SOURCE DATA Start Marker
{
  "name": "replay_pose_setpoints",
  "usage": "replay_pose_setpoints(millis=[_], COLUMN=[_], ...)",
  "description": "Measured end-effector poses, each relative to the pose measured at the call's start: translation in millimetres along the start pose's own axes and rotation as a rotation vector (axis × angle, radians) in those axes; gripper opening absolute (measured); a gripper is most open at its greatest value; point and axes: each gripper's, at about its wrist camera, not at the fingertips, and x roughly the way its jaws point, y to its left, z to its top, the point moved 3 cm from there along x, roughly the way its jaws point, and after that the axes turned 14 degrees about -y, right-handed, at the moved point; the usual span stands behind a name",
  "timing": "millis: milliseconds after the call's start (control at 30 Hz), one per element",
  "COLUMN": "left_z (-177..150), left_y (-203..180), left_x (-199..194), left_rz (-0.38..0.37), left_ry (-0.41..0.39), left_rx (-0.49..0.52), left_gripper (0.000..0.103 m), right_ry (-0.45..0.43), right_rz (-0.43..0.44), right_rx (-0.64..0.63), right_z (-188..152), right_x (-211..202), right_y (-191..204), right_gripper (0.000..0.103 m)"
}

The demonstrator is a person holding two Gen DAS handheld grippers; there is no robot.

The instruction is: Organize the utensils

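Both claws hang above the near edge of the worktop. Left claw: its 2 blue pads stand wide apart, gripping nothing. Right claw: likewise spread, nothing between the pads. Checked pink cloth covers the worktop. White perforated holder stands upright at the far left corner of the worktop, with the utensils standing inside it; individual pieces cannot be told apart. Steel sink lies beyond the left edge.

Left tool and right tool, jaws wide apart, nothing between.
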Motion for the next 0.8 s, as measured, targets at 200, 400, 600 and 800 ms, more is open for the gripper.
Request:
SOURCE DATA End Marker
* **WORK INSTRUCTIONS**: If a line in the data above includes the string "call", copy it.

* **ANSWER AREA**:
  "description": "Measured end-effector poses, each relative to the pose measured at the call's start: translation in millimetres along the start pose's own axes and rotation as a rotation vector (axis × angle, radians) in those axes; gripper opening absolute (measured); a gripper is most open at its greatest value; point and axes: each gripper's, at about its wrist camera, not at the fingertips, and x roughly the way its jaws point, y to its left, z to its top, the point moved 3 cm from there along x, roughly the way its jaws point, and after that the axes turned 14 degrees about -y, right-handed, at the moved point; the usual span stands behind a name",
  "timing": "millis: milliseconds after the call's start (control at 30 Hz), one per element",

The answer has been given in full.